International Rugby League gets a bit of grief from time to time, but it’s interesting to note that Rugby League was the second team sport to hold a World Cup, after football. And it has had a range of subsequent formats that would make Super Rugby blush.
League was huge in France in the 1950s, and like with football, it took a French entrepreneur to fund and promote a World Cup. And, like football, the UK was less pretty sniffy about the overall concept.
This is the narrative of the first ever World Cup. Contested between four teams; France, Australia and New Zealand turned up properly, while Great Britain turned up without a blazer or even a practice ball between them. Home politics meant they were a disjointed lot.
Led by Scotsman Gary Valentine they ended up winning the inaugural trophy. The final was held two days after the final pool play matches.
The format is twofold. It is packaged around a key match for each World Cup (hence its title), yet all of those matches are intertwined with the stories of the tournaments themselves, and the various back-stories. Most featured matches are the finals themselves, but the 2013 showcase was the Kiwis’ last minute victory over the hosts in the semi-final at Wembley.
The back stories are good too. Harry Bath, coach of the 1970 Kangaroos, made his players train in a hailstorm before teaching the forwards to grab the opposing props’ roll of belly fat in the scrum. He even gave the tactic a name; “nipping”.

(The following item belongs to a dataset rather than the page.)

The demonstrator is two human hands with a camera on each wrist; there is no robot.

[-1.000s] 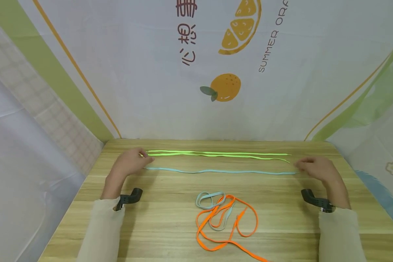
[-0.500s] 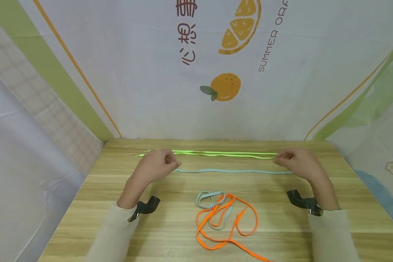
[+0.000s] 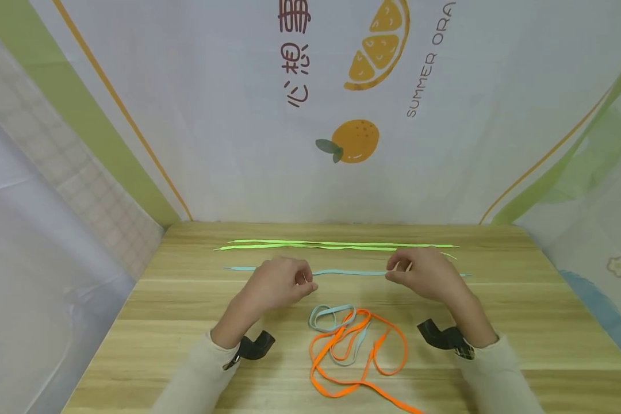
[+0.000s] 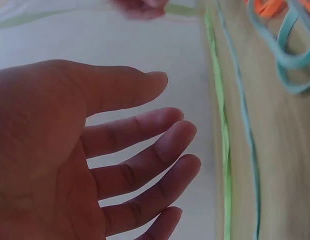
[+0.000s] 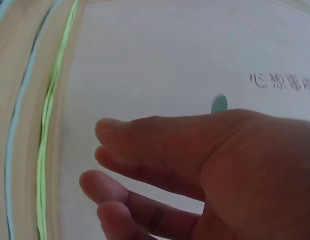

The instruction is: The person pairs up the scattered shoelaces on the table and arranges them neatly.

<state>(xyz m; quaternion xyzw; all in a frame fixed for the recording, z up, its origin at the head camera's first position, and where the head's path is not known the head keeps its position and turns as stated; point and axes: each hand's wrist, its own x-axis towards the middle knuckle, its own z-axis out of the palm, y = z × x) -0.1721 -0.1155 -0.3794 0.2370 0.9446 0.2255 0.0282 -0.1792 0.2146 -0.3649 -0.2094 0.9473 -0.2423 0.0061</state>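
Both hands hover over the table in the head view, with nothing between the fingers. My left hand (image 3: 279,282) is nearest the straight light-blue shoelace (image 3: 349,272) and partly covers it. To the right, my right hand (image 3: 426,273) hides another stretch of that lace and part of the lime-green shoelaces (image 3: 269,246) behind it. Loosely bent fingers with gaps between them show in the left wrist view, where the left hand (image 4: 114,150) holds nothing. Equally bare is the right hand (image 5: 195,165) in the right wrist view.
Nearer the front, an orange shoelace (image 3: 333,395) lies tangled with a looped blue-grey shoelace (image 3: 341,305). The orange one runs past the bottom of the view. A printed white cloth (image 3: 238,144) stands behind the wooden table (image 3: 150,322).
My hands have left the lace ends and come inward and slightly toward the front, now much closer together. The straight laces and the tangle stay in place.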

The 1970 final was famous for being as dirty as they got. Great Britain who had been the dominant team throughout pool play strangely decided to take the Australian players out from the start. One Kangaroo not involved in the violence was centre John Cootes, a Roman Catholic priest. He knew that when the punches started flying he could not retaliate because of his faith and the strict code of anti-violence that accompanied it. This did not make him immune as a target however.

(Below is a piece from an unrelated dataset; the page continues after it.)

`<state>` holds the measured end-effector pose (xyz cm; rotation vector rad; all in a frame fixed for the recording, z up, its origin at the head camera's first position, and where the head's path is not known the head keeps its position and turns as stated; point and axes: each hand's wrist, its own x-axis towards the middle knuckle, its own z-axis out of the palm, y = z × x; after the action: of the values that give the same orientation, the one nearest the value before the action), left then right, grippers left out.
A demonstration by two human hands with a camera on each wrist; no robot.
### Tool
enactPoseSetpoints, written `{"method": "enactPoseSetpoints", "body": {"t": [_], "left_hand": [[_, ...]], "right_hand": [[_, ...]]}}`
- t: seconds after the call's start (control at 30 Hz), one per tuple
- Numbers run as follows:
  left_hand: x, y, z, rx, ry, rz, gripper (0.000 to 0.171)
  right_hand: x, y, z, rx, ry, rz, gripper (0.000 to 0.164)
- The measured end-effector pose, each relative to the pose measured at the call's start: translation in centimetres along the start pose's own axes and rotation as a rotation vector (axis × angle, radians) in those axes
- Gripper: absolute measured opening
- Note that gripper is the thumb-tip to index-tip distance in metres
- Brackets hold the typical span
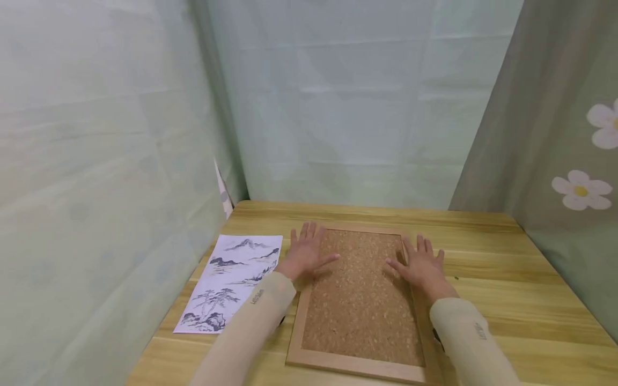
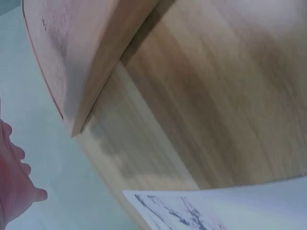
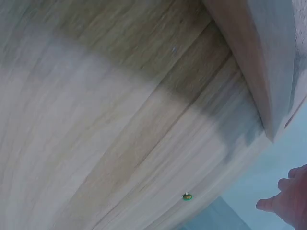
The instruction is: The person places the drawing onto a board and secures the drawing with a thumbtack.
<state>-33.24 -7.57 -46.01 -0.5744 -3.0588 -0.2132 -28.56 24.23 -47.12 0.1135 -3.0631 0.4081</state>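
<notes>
A cork board (image 1: 363, 305) with a pale wooden frame (image 1: 352, 363) lies flat on the table. My left hand (image 1: 305, 254), fingers spread, is over the frame's left side near the far corner, its thumb reaching across the cork. Opposite it, my right hand (image 1: 425, 268) spreads its fingers over the right side, thumb pointing inward over the cork. Neither hand grips anything. To the left of the board lies a white sheet (image 1: 232, 284) printed with ink mountains and trees. The left wrist view shows a corner of this sheet (image 2: 249, 206) beside the raised frame edge (image 2: 103, 62).
The wood-grain table (image 1: 521, 300) has its far edge against a pale green cloth (image 1: 333, 134). More cloth hangs at both sides, with white flowers (image 1: 581, 191) on the right. A tiny green-rimmed item (image 3: 187, 196) lies on the table right of the board.
</notes>
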Motion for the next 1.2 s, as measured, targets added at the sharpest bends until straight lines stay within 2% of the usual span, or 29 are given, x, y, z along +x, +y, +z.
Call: {"method": "enactPoseSetpoints", "body": {"t": [0.23, 0.37, 0.6, 1.0, 1.2], "left_hand": [[0.1, -1.2, -0.9, 0.001, 0.006, -0.021, 0.101], [-0.1, -2.0, -1.5, -0.041, 0.012, -0.039, 0.098], [-0.4, -3.7, -3.0, -0.099, 0.062, -0.064, 0.096], [-1.1, -6.3, -3.7, -0.198, 0.097, -0.105, 0.094], [-1.6, -7.4, -4.0, -0.223, 0.104, -0.132, 0.094]], "right_hand": [[-0.6, 0.9, -0.7, 0.021, -0.001, 0.012, 0.091], [-0.7, 1.3, -1.2, 0.02, 0.004, 0.017, 0.09], [-0.6, 1.8, -2.1, 0.029, 0.001, 0.022, 0.09], [-1.1, 3.1, -2.9, 0.046, 0.007, 0.041, 0.094], [-1.4, 4.0, -3.1, 0.071, 0.019, 0.049, 0.087]]}}
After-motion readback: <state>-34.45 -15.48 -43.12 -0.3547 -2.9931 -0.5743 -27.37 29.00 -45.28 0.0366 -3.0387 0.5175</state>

The match was summed up by how it finished.
“Great Britain now had no chance of winning the game. They were resigned to an empty and soulless defeat. With the game in injury time Hynes and Smith decided to start a fight as the ball went out of play. They could have easily been two drunken patrons outside the local pub, fighting on the street. The fracas featured a mixture of punching, kicking and head-butting. The referee decided over fifty acts of violence was enough for one game and ordered them both from the field.
By the time the 1990s came around the game on the field had been largely cleaned up but off the field it was all go. The Super League wars were at the forefront of administrators’ minds, at the expense of the global game. Meanwhile, Rugby Union had finally gone professional and settled on a stable World Cup format.
A hangover from these times was that the 1998 World Cup was postponed until 2000 with an over ambitious 16 team format which included Lebanon. It was then an eight year gap until the next tournament in Australia.
The omens for that World Cup were not good with New Zealand in particular in a mess. At the start of the year Kiwis captain Roy Asotasi shafted coach Gary Kemble by saying he had no confidence in him. In fairness the previous year had not been good with a 14-20, 0-44 and 22-28 whitewash at the hands of Great Britain. Kemble had to fall on his sword and a young Stephen Kearney took over.
The real coup was to follow in securing the services of Wayne Bennett (who writes the forward for this book) as an assistant coach. That seemed strange at the time but it was simply because Bennett worried about the state of the international game.
And his concerns were well-founded. Australia beat New Zealand 30-6 in pool play followed by a 52-4 hammering of Great Britain. The schedule for the following season’s State of Origin series was receiving more attention in the Australian media.
Gradually the Kiwis got their act together, and helped by a brain explosion from Billy Slater (covered in detail) overcame the hosts in the final.
“The black and white ball is underway” as summed up by Ray Warren.
It is well researched book; the Bibliography is seven pages long. The only slight quibble is that it lacks an index. However, for any student of the game this is a must-read book, and a pretty handy complement for the next World Cup, held here later in the year.